LE FAUTEUIL DU GEANT
Polyphème est aveugle et on doit l'aider, mais
surtout, il est tellement grand que pour pouvoir l'animer convenablement, on a
besoin d'un espace pratique dans lequel on peut bien se cacher, comme sous un
fauteuil.
Peut-être que Polyphème est fatigué, alors on va l'asseoir.
Un fauteuil grand et vert, de ce vert délavé des vieux fauteuils,
vieux comme Polyphème.
Le géant a la couleur de la terre.
Sa terre, c'est la Sicile et sa voix nous la rappelle.

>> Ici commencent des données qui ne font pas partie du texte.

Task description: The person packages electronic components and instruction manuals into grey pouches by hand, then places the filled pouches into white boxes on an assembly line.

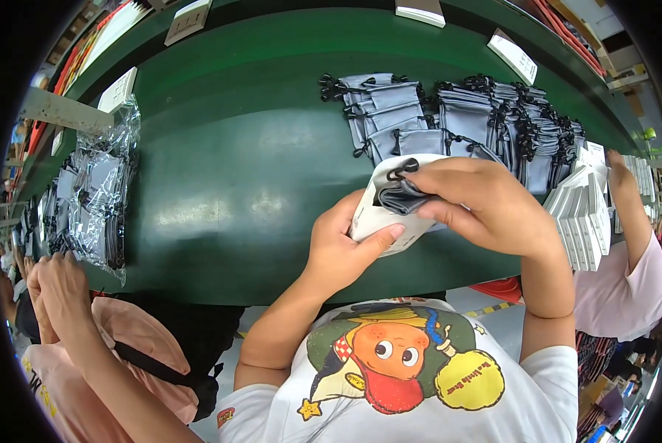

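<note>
My left hand [337,244] is wrapped round a small white box [377,230], tilted in front of my chest with its end open toward me. The thumb lies along the box's near face. Folded into the box's mouth is a grey drawstring pouch [400,198] with black cords and a cord stopper. My right hand [486,201] pinches this pouch between thumb and fingers at the box's opening. How deep the pouch reaches inside cannot be seen.
Grey pouches [396,98] lie in overlapping rows on the green work surface [213,148], with denser piles [468,118] beyond my right hand. White boxes [578,221] are stacked to the right. Clear plastic wraps pouches [100,199] at left. Co-workers' hands [57,284] show on both sides.
</note>
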The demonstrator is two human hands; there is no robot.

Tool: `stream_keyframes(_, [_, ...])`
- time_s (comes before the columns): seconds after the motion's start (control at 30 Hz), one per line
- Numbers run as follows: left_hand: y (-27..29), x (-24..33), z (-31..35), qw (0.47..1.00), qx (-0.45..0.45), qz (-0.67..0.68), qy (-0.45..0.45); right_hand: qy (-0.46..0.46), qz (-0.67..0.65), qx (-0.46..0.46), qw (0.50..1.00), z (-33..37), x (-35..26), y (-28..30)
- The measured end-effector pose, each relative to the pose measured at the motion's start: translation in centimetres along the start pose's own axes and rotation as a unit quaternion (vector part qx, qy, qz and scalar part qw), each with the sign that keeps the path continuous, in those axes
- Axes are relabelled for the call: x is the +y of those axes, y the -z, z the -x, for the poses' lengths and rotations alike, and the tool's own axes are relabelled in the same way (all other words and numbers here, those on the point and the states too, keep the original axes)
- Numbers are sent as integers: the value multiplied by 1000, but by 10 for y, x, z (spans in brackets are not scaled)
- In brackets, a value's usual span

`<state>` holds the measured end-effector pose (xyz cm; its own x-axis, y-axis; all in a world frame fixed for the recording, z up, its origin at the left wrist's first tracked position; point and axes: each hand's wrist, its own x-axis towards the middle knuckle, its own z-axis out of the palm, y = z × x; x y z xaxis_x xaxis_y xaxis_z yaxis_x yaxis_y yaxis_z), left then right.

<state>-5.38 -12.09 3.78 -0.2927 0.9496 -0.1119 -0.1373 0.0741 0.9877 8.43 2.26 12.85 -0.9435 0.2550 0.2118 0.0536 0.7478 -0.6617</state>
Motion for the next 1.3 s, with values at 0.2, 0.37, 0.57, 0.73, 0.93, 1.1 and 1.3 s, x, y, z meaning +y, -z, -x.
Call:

Il en a seulement le souvenir parce qu'ayant été aveuglé
par Personne, que pouvait-il faire tout seul, dans une caverne, en
Sicile ?... Et c'est ainsi que le géant a trouvé un petit
bonhomme qui lui donne du lait s'il a faim, du vin s'il est triste et un petit
agneau pour jouer ; et lui, pour le contenter, il doit seulement se montrer
au public des "petits bonshommes".
Et c'est peut-être justement pour cela que Polyphème n'arrive
toujours pas, après plus de mille ans, à oublier le jour qui a
changé sa vie : le jour où Personne l'aveugla.